Similar to our distributed approach, models can be stored and retrieved as per the standard Spark ML API. In this mode, we return a dataframe made of GeoJSON objects rather than a single file in which each card holder has an associated record capturing their spending geographical patterns.

Understanding customer specific patterns

It is important to step back and reflect on the insights gained so far. As we learn more about our entire customer base (distributed approach), we could leverage this information to better understand the behaviour that is specific to each individual. If everyone were to shop at the same location, such an area would be less specific to a particular user. We can detect "personalized" zones as how much they overlap with common areas, better understanding our end customers and pave the way towards truly personalized banking.

Detecting areas that are the most descriptive for each user is similar to detecting keywords that are more descriptive to each sentence in Natural Language processing use cases. We can use a Term Frequency / Inverse document frequency (TF-IDF) approach to increase the weight of user-specific locations while reducing weight around common areas.

Geographical spending patterns for a given customer
Geographical spending patterns for a given customer

We suddenly have gained incredible insights about our customers' shopping behaviour. Although the core of this user’s transactions are made in the Chelsea and financial district areas of NYC, what seems to better define this user are their transactions around the Plaza Hotel on the 5th avenue and Williamsburg. Given a specific user and a location, this framework can be used to better understand whether a card transaction falls within a known shopping pattern at a specific time of day or day of the week.

Fraud prevention using personalized AI

In the previous section, we showed that geospatial data analysis can tell us a lot of information about customers behaviour and trends, hence a critical component to anomaly detection model in an over-hatching fraud prevention strategy. In this section, we demonstrate how to use these insights to detect suspicious behaviour in real time. More often than not, fraud detection systems run outside of an analytics environment due to the combination of data sensitivity (PII), regulatory requirements (PCI/DSS) and model materiality (high SLAs and low latency). For these reasons, we explore multiple strategies to serve our insights either as a self-contained framework using MLflow or through a relational or NoSQL online datastore such as Redis, MongoDB, Redshift or ElastiCache, although many other solutions may be viable.

Extracting anomalies

Since we have stored and indexed all of our personalized ML models as H3 polygons in a Delta table, it becomes easy to enrich each transaction with their cluster using a simple JOIN operation.
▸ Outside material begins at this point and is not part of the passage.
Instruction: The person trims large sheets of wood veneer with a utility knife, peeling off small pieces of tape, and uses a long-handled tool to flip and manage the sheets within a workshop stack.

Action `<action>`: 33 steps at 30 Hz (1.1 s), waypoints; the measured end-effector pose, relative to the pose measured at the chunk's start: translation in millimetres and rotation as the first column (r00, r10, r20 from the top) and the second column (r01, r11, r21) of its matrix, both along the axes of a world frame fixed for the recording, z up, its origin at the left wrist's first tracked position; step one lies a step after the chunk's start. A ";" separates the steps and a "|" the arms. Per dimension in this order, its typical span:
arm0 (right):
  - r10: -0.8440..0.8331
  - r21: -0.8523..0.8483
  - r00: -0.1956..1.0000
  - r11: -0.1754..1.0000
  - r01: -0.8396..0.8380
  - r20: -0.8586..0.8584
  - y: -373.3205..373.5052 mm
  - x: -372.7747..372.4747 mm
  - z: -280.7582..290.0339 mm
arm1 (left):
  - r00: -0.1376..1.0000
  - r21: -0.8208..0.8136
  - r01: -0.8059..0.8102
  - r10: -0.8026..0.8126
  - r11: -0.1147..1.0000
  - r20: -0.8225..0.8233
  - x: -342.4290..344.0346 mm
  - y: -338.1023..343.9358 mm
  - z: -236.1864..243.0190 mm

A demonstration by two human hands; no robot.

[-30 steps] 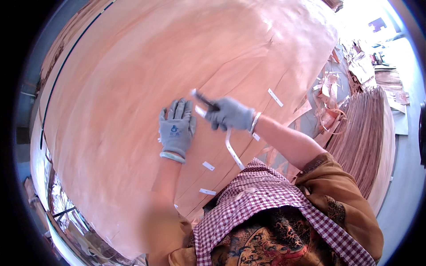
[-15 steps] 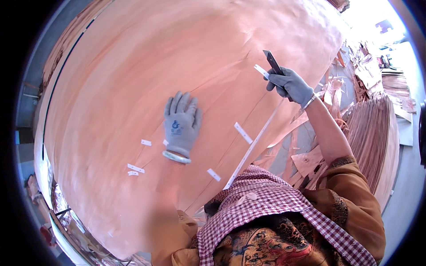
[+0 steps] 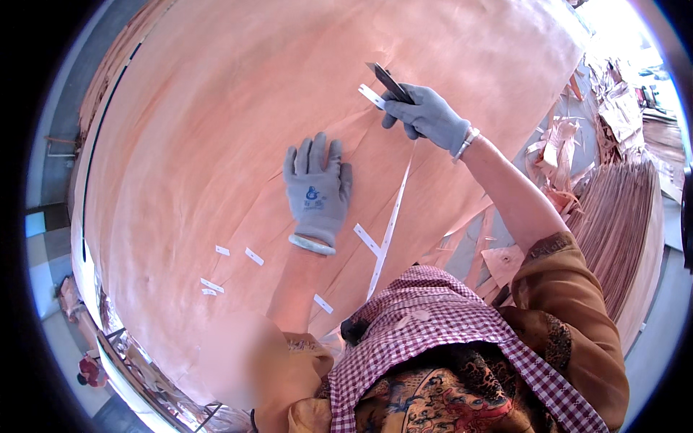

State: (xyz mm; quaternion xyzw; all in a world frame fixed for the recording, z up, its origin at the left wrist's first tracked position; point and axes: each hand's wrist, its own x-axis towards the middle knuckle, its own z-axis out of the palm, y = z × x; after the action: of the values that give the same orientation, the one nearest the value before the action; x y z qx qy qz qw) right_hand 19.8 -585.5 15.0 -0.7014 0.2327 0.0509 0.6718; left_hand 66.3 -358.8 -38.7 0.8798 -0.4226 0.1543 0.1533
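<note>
My left hand [image 3: 317,191], in a grey glove, lies palm down on the large pale pinkish wood veneer sheet [image 3: 180,180], fingers stretched out. Above it to the right, my gloved right hand [image 3: 426,119] grips a dark blade tool [image 3: 388,78], like a utility knife, together with the end of a white tape [image 3: 372,95]. A long straight run of tape [image 3: 390,224] extends from below that hand toward the checked apron [image 3: 426,310]. Short tape pieces [image 3: 254,256] are scattered on the veneer around my left wrist, some across its fine cracks.
A thick stack of veneer sheets [image 3: 606,231] stands at the right, with torn veneer scraps [image 3: 556,151] beside and behind it. A dark thin strip [image 3: 101,126] runs along the sheet's left edge. A person in red [image 3: 90,372] is small at the lower left, beyond a metal frame.
My right hand moved up and right with knife and tape, the tape straightening, then shifted back left. My left hand slid slightly up and right. The view shifted slightly.
</note>
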 end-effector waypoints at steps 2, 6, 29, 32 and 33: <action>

In the example below, we can extract anomalies (transactions not matching any known pattern of a given user) given a specific H3 resolution (see resolution table) embedded in a user defined function.

from pyspark.sql import functions as F

anomalous_transactions = (
 spark
   .read
   .table('geospatial.transactions')
   .withColumn('h3', to_h3('latitude', 'longitude', 10))
   .join(tiles, ['user', 'h3'], 'left_outer')
   .filter(F.expr('cluster IS NULL'))

Out of half a million transactions, we extracted 81 records in less than 5 seconds. Not necessarily fraudulent, maybe not even suspicious, but these transactions did not match any of our users’ "normal" behaviors, and as such, should be flagged as part of an over-hatching fraud prevention framework and further combined with other rules and models. In a real-life example, we should factor for time and additional transactional context. Would the same transaction happening on a Sunday afternoon or a Wednesday morning be suspicious given user characteristics we could learn?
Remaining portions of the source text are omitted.